You're stepping around the issue here. GtkBin does this automatically for all subclasses. If you want to remove the code I put in GtkBin, I suggest you do so without breaking GtkButton, GtkCheckButton and GtkRadioButton, and any other GtkBin derived class *before* removing the code in place which works. Right now I have broken Check buttons which contain wrapping labels, because you decided to remove code which works, while neglecting to fix the issue. Note, before you can go ahead and remove my GtkBin code, you will need to write *separate* implementations of get_preferred_height_for_width()/ get_preferred_width_for_height for GtkButton _and_ GtkCheckButton (possibly GtkRadioButton needs a separate implementation too). I really don't mind that you prefer a different solution than GtkBin's automated implementation (which *works*), but I really don't appreciate that you guys neglectfully removed code that works, on the grounds that it's "The silliest code on earth", without either investigating the reason for which the code was there in the first place, or implementing a functional alternative. Please, please guys... don't go breaking things that work just because you don't like them.
Fixed in master and gtk-3-8 branches.
You committed the wrong fix. You meant to commit the one that implements hfw for buttons.

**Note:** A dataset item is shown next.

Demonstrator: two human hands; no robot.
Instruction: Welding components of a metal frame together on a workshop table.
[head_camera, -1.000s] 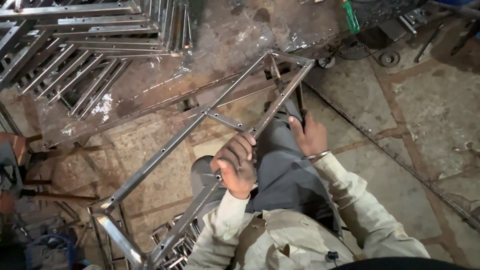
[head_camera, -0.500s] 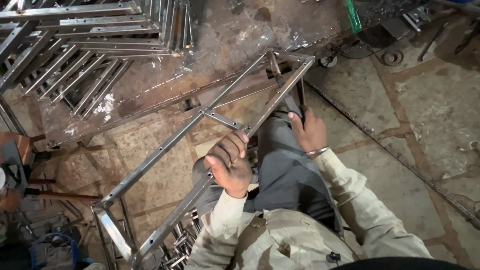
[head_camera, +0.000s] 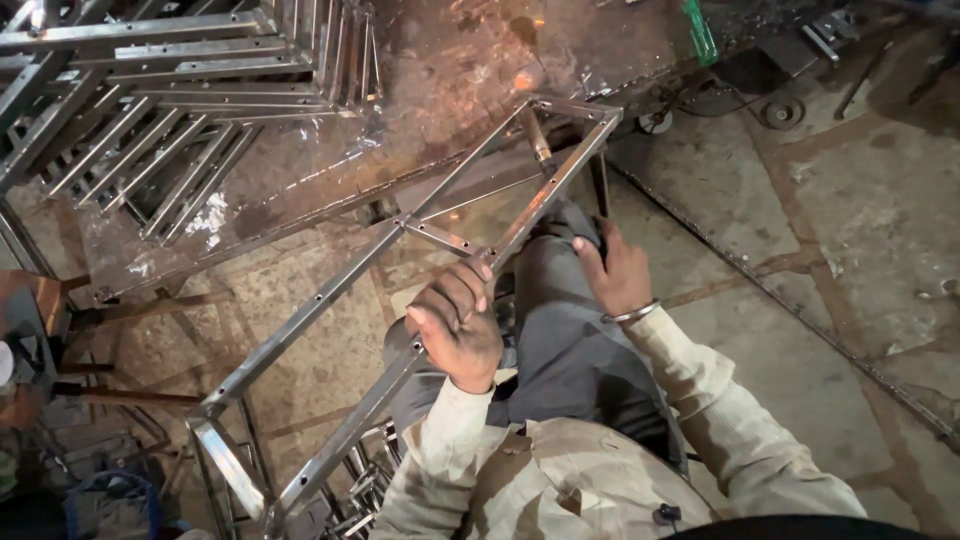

No I did not. GtkBin provides a less-than-perfect implementation that works for any given subclass of GtkBin with some exceptions. You removed that code, breaking height for width in classes such as GtkAlignment, GtkButton, GtkCheckButton and any other GtkBin derived widget. My code works for all of these implementations, and if you want to remove it, for whatever reason, then you should implement height-for-width implementations for every single GtkBin subclass that may require height-for-width implementations. Which means at least GtkAlignment, GtkButton and GtkCheckButton need separate custom implementations, which I expect you to write *before* removing the all-purpose implementation in GtkBin which works. This would still be a matter of taste though, fwiw the GtkBin implementation works fine for any GtkBin subclass that does not have dynamic content besides it's child widget (I did create custom implementations for GtkFrame and GtkExpander, since those bin widgets have additional dynamic content which needs to be calculated separately from the bin child). The GtkBin general purpose code was there intentionally so that a majority of GtkBin subclasses would only have to implement get_preferred_width() and get_preferred_height()... it does "more with less" and my preference would be to just keep it. Anyway, for now it's fixed and works properly again, if you remove it (again) then please do so without introducing regressions (and you can only do that for stock GTK+ widgets, removing the GtkBin code also potentially breaks any GtkBin subclasses in third party code, which is another good argument for keeping the trustworthy code in GtkBin).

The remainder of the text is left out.